MEMORANDUM OPINION AND ORDER CONCERNING THE STATUS OF DEFENDANT AND THE DEFENDANT-INTERVENOR, THE COURT’S JURISDICTION, AND RELATED MATTERS IN LIGHT OF DEFENDANTS’ JANUARY 14, 2005 CLAIM CONSTRUCTION BRIEF

BRADEN, Judge.

On May 23, 2003, the Government requested that Lockheed Martin Corporation (“Lockheed Martin”) be notified of this action, pursuant to 41 U.S.C. § 114(b) and RCFC 14(b), because:

Lockheed Martin may have an interest in the outcome of this lawsuit for two reasons. First, it appears to have an obligation to reimburse or indemnify the Government for patent infringement based [808]*808upon either an express indemnity agreement or a warranty of noninfringement as provided in the Uniform Commercial Code (UCC). In particular, all three contracts for the purchase of the C-13ÓJ aircraft appear to include an express warranty of noninfringement whereby a supplier, such as Lockheed Martin, agrees to indemnify the Government against claims of patent infringement resulting from its use of the purchased aircraft. In addition, a purchaser of goods, such as the Government, is accorded commercial warranties provided in the UCC and, in particular, the warranty against infringement as set forth in UCC § 2-312(3).
Second, apart from the question of whether Lockheed Martin is a potential indemnitor or warrantor to the Government, it may have sold or plan to sell the C-130J aircraft to other customers which are similar or identical to those supplied to the Government. In the latter instance, Lockheed Martin may have an interest in appearing as a third party in this lawsuit to establish rights to make and sell such machines free from claims of infringement. Thus, Lockheed Martin should be afforded an opportunity to enter this lawsuit as a third-party defendant through the issuance of the requested RCFC 14(b) notice.

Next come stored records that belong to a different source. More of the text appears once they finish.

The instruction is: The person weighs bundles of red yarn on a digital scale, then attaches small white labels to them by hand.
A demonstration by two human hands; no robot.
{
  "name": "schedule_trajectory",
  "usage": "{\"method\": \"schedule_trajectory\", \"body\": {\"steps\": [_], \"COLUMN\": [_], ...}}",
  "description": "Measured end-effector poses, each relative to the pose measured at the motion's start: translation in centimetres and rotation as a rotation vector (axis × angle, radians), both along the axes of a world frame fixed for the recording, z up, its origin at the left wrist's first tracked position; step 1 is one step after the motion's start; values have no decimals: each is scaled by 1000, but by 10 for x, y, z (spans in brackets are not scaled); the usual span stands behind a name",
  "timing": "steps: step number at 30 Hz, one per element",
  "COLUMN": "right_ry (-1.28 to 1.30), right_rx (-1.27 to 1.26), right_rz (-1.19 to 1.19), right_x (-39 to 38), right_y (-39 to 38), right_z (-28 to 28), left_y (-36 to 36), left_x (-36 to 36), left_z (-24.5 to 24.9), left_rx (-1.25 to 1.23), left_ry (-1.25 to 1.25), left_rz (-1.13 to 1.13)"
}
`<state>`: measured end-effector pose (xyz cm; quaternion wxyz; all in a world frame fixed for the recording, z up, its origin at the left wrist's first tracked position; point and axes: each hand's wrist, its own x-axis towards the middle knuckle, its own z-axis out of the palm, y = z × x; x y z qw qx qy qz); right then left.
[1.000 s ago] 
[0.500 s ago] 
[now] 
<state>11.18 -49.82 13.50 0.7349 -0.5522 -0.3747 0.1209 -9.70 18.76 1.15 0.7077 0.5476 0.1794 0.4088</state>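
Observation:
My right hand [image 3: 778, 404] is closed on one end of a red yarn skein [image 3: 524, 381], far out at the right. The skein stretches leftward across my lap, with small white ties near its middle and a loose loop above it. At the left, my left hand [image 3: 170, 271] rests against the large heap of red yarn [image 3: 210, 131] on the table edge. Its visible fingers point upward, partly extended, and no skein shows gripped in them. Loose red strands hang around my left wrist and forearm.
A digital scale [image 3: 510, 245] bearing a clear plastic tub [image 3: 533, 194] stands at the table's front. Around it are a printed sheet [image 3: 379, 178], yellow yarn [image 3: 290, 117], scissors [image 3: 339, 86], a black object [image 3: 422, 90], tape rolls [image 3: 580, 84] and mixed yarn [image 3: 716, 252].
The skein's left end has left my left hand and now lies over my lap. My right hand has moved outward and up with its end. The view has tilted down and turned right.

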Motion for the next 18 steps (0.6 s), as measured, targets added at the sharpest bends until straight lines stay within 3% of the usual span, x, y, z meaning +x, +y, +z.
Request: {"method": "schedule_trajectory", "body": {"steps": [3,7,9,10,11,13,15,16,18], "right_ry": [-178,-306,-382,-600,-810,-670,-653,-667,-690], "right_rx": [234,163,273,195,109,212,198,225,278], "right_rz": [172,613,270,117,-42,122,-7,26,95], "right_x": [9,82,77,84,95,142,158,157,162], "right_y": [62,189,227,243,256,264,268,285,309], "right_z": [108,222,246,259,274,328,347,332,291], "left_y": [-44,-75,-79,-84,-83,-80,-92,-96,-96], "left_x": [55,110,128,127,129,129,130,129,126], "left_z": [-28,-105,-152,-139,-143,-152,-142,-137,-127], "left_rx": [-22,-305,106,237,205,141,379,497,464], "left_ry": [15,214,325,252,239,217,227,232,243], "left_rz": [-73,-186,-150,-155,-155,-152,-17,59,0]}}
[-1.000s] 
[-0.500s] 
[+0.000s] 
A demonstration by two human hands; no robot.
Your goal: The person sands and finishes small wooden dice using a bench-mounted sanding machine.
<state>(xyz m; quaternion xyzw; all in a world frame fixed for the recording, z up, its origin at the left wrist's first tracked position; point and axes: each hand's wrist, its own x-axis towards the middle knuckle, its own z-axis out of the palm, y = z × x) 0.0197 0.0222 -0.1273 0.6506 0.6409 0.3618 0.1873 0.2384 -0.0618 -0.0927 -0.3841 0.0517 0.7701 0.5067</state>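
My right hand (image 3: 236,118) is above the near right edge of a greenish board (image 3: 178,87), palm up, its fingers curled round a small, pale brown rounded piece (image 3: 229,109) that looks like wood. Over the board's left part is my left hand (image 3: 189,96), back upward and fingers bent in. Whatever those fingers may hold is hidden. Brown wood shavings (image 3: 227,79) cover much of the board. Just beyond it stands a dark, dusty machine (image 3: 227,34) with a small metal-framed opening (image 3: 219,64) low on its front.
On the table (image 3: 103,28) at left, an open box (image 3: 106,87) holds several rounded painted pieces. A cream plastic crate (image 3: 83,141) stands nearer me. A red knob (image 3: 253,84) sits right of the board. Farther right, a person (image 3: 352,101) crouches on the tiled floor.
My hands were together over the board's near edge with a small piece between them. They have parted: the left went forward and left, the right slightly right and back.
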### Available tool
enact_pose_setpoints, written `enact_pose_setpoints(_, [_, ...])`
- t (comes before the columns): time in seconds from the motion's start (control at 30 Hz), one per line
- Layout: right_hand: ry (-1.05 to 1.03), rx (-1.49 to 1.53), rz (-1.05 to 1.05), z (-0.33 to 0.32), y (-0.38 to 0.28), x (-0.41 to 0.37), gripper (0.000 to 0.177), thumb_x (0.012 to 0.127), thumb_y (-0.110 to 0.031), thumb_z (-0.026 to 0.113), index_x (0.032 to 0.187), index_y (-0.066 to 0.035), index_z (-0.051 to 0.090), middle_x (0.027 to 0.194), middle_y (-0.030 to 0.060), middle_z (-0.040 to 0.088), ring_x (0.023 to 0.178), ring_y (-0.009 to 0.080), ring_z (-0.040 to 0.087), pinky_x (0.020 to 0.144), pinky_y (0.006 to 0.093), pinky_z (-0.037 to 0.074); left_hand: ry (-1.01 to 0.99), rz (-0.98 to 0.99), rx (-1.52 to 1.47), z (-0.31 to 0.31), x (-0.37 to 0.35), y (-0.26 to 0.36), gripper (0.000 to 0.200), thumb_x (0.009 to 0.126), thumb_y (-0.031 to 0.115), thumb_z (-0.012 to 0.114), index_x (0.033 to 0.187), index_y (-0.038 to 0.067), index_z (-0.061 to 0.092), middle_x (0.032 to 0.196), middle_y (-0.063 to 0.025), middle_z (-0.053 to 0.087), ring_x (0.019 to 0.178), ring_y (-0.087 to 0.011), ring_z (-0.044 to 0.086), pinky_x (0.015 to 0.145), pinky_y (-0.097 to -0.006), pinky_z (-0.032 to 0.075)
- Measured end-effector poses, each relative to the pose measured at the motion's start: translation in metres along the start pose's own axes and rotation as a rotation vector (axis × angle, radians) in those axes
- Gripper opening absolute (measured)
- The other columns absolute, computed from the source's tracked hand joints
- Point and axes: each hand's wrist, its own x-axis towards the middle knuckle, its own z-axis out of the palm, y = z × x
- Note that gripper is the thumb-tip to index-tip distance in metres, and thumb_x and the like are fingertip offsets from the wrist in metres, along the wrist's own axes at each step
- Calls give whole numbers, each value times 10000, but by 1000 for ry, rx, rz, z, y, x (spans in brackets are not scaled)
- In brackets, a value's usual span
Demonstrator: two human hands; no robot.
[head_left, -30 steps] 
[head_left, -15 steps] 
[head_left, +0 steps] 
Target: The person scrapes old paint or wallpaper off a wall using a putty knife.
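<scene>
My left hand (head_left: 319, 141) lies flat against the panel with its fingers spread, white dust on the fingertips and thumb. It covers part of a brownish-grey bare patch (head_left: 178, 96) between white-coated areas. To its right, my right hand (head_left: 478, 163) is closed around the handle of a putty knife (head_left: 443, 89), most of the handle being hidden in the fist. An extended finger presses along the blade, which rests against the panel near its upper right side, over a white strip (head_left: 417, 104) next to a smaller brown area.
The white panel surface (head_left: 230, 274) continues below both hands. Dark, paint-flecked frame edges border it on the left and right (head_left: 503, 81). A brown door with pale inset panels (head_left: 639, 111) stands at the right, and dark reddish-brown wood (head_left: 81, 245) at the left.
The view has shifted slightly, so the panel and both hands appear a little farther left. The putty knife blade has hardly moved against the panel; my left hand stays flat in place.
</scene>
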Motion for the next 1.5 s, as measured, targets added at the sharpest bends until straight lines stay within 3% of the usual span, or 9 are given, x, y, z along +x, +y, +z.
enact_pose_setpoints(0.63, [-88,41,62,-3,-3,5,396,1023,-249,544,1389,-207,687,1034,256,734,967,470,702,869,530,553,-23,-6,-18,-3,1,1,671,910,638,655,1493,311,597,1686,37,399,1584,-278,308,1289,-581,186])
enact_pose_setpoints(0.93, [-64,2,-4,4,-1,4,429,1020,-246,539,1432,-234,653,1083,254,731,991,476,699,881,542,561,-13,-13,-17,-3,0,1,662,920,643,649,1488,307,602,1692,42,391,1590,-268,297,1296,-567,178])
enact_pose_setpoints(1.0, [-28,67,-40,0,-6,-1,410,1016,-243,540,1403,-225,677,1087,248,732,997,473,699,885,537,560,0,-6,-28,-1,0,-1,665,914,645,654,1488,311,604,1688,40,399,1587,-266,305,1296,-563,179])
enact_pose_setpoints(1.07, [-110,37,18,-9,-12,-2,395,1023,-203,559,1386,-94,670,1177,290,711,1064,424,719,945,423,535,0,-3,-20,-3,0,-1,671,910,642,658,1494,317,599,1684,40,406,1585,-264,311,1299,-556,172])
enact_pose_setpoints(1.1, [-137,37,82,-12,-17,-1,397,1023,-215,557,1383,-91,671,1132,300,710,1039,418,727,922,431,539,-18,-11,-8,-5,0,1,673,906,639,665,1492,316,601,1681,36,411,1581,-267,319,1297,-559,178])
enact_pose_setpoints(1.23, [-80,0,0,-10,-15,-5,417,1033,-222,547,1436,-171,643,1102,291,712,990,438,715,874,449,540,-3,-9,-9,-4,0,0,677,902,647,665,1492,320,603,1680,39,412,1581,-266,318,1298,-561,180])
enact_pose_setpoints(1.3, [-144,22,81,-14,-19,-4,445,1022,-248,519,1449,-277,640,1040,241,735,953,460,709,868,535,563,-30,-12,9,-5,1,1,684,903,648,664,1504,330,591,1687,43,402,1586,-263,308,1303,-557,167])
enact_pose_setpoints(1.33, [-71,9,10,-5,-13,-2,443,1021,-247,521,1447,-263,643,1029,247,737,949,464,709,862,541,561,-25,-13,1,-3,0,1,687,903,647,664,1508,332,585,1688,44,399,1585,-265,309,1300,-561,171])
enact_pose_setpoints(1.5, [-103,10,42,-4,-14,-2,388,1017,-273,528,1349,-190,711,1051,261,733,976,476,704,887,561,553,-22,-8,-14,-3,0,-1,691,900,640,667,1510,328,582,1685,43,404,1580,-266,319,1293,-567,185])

May 23, 2003 Mot. for Notice to Third-Party Pursuant to RCFC 14(b) at 2-3. Attached to the Government’s Motion were three Exhibits, one of which reflects that the Government and Lockheed Martin entered into a contract on December 22, 2000, wherein it appears that the Government authorized Lockheed Martin “to intervene in the defense of any related suit; provided that at the request of the Government, [Lockheed Martin] will assume and undertake the conduct and control of any suit when it is legally practicable to do so.” May 23, 2003 Mot. for Notice to Third-Party Pursuant to RCFC 14(b), Exhibit 2 at 2((i)(3)) (Contract No. F33657-00-C-0018 page one and an unidentified one page attachment).

On September 3, 2003, Lockheed Martin filed an Unopposed Motion to Intervene in this case pursuant to RCFC 24(a)(2) or “[i]n the alternative” under RCFC 24(b)(2). See Lockheed Martin Mot. to Intervene at 8. On September 17, 2003, the court entered an order granting that motion, but only with respect to Counts III (’637 patent) and VII (’914 patent) and without specifying whether intervention was granted as a matter of right or by permission. Although the aforementioned exhibits indicate a sufficient interest in this case to support permissive intervention under RCFC 24(b), the exhibits were not complete, never authenticated, nor properly proffered to meet the evidentiary requirements for intervention as a matter of right. See, e.g., American Maritime Transp. Inc. v. United States, 870 F.2d 1559, 1561 (Fed.Cir. 1989) (Evidence supporting intervention as a matter of right must demonstrate “a direct and immediate character that the intervenor will either gain or lose by the direct legal operation and effect of the judgment.”)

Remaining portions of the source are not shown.